I’m not fooling myself into thinking this game was prefect though, it had its problems still. In some of the more built up parts of the map, the framerate tanked, it wasn’t slideshow levels of bad, but it was pretty bad. It goes on to make Fallout 4 feel like a game that didn’t quite catch up to the current system generation, rather it feels like something in between. Character models look like something from the later days of the PS3 or Xbox 360 and the interface for the settlement customisation is borderline unusable.

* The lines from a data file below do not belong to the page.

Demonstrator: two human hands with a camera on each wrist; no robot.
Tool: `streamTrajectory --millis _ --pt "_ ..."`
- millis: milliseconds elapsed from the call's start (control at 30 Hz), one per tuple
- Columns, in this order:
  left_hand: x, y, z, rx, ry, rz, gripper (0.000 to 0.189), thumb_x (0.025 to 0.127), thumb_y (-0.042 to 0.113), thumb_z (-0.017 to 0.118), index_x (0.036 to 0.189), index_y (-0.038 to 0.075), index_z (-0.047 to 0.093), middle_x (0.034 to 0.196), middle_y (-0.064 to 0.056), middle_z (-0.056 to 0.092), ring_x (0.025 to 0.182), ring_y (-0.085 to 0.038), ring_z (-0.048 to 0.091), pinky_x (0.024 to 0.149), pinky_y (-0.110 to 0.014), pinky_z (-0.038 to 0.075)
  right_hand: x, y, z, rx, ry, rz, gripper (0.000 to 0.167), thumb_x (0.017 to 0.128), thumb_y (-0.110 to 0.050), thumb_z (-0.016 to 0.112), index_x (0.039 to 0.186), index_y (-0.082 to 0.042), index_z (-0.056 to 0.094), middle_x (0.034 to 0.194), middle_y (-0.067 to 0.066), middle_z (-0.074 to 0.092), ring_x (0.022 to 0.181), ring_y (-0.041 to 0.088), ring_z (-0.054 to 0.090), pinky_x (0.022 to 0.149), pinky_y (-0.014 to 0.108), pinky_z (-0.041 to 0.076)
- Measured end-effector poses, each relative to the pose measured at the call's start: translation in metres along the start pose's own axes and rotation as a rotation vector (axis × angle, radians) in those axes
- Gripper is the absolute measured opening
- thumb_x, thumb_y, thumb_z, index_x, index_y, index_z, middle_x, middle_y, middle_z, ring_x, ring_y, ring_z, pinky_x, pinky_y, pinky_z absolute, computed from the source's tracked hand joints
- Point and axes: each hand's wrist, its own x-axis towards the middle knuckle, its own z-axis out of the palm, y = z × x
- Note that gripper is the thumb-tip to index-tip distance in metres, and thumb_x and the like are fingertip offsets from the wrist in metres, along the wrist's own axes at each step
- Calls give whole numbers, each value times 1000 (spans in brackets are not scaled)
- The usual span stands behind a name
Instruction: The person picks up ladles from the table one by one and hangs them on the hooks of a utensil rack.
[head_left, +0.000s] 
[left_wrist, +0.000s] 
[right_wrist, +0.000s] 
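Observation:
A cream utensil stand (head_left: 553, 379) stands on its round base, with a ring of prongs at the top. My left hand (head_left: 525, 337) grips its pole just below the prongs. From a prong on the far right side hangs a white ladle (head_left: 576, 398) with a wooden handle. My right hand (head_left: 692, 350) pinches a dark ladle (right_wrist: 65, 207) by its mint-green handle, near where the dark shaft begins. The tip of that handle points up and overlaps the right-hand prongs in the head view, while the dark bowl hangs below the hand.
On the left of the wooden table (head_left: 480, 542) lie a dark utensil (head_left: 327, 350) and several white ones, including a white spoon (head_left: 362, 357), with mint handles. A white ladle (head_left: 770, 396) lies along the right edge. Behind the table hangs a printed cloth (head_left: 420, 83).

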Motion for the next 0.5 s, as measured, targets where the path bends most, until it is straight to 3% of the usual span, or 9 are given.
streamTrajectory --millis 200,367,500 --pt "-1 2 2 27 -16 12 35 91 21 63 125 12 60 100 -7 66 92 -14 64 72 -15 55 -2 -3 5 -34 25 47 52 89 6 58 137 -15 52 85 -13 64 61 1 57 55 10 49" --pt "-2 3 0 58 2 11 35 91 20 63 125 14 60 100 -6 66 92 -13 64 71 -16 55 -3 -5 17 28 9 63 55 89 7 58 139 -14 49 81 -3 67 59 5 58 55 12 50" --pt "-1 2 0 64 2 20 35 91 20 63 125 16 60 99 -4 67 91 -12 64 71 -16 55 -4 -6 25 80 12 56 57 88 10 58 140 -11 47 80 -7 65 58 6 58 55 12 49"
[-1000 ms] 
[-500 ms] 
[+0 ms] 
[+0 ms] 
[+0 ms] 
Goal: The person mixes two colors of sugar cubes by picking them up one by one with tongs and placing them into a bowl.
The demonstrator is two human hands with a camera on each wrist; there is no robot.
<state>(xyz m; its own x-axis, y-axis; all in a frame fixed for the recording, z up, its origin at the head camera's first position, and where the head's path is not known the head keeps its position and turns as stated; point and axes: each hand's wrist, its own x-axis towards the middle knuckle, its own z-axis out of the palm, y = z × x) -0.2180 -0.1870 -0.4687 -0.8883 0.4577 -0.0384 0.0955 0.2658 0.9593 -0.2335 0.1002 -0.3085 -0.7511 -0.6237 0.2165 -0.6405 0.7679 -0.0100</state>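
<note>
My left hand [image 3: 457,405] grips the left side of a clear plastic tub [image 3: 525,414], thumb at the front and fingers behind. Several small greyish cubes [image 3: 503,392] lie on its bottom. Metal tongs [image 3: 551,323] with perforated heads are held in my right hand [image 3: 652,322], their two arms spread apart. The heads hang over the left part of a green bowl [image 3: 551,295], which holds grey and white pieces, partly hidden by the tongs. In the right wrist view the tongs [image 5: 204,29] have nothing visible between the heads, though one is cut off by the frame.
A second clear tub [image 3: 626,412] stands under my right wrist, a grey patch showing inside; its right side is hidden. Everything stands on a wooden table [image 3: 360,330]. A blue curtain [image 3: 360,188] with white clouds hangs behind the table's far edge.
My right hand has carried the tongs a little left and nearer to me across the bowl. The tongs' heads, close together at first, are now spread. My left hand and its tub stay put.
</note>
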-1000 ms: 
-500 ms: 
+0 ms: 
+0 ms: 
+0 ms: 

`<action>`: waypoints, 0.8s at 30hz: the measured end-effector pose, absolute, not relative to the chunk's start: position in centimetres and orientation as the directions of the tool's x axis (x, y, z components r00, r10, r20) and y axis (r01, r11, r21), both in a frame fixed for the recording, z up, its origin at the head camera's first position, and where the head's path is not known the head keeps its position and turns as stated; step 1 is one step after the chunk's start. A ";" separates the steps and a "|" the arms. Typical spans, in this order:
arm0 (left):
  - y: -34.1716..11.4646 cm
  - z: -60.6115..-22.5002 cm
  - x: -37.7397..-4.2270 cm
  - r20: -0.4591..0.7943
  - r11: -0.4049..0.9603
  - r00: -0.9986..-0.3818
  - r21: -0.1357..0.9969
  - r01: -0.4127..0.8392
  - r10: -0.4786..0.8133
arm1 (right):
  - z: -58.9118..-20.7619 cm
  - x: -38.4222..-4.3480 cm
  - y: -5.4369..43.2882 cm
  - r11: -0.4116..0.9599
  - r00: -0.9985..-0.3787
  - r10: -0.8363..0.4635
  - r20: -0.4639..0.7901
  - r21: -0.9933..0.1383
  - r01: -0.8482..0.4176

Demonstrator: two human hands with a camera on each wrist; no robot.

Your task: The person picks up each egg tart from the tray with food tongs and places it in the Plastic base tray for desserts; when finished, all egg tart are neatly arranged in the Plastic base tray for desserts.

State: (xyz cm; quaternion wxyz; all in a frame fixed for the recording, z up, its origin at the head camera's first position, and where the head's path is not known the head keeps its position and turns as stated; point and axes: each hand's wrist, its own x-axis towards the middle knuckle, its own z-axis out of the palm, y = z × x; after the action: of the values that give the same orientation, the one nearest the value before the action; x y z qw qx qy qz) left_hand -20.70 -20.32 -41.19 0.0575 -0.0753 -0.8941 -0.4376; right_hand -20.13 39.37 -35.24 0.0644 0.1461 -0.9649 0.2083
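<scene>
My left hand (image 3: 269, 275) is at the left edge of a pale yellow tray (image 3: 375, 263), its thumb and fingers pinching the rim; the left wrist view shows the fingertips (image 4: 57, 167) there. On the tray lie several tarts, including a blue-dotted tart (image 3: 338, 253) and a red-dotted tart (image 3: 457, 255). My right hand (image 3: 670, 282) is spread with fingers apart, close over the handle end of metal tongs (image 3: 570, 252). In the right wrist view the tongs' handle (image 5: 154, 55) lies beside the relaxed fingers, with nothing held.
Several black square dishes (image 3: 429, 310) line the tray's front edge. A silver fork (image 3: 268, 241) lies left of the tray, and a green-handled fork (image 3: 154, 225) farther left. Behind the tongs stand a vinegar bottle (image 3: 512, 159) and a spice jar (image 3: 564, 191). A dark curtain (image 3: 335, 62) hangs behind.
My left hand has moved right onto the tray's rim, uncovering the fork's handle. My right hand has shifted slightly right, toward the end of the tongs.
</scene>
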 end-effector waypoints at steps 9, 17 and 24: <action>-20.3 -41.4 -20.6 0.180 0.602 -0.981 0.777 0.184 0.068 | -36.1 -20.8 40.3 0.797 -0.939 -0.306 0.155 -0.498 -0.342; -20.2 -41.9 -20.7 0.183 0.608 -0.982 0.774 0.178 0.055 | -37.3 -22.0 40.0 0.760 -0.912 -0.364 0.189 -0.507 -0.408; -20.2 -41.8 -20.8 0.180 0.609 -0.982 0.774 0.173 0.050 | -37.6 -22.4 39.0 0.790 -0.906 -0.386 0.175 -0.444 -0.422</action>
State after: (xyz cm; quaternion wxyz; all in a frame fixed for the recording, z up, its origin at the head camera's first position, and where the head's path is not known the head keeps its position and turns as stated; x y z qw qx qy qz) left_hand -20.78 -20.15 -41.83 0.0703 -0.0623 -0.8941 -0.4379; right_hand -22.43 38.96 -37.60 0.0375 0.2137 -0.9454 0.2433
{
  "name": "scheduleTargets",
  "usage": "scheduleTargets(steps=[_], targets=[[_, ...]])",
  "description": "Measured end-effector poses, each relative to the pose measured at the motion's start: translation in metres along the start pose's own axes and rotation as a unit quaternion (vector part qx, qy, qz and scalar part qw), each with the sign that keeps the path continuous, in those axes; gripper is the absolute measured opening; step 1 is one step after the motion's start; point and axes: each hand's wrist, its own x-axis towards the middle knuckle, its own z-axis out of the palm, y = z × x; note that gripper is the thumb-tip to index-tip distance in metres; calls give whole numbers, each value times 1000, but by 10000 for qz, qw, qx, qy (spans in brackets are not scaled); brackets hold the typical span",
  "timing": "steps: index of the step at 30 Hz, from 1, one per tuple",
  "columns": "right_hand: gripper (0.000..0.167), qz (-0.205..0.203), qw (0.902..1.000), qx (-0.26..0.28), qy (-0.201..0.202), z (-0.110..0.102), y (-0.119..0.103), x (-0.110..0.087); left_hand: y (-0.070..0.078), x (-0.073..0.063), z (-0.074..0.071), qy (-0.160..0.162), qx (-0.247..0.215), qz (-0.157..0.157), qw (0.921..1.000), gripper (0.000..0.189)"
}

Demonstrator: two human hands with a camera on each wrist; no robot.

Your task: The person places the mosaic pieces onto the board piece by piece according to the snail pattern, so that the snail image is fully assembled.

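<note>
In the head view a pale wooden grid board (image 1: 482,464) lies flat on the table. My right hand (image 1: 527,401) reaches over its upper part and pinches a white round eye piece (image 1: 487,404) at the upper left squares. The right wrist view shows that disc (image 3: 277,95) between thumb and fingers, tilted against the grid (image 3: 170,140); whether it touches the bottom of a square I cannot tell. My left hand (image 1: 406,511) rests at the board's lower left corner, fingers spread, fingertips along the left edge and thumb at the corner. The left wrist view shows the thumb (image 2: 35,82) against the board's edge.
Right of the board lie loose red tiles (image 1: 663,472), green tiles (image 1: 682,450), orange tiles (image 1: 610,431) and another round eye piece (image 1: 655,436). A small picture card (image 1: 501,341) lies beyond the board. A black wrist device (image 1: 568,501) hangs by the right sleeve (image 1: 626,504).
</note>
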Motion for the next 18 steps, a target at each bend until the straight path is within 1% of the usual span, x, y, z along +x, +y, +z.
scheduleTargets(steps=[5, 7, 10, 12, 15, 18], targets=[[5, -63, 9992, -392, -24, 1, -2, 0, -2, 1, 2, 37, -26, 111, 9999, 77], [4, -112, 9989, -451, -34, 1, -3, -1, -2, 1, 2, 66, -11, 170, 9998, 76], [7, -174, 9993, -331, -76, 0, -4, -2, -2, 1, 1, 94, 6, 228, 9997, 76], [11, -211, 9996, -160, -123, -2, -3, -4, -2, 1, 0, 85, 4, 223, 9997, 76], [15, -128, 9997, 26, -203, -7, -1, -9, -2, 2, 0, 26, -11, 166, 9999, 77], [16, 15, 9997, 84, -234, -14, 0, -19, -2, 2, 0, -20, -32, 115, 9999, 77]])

041136The world, depute its massive size, feels smaller than ones that came before it. I spent hundreds of hours in Skyrim and only found certain major quest lines on a third play through after putting a significant portion of my life into it. After less than a hundred with Fallout 4, I feel like the Commenwealth had little else to show me.

Fallout 4 is a game with problems, but at the same time, I had a tremendous amount of fun with it, and fully intend to play through again in the near future. The item customisation, settlement building  (in spite of the interface) and stunning visuals all come together to create a game that falls somewhere between the PC style previous games and the streamlined console releases of today, it that suits me just fine.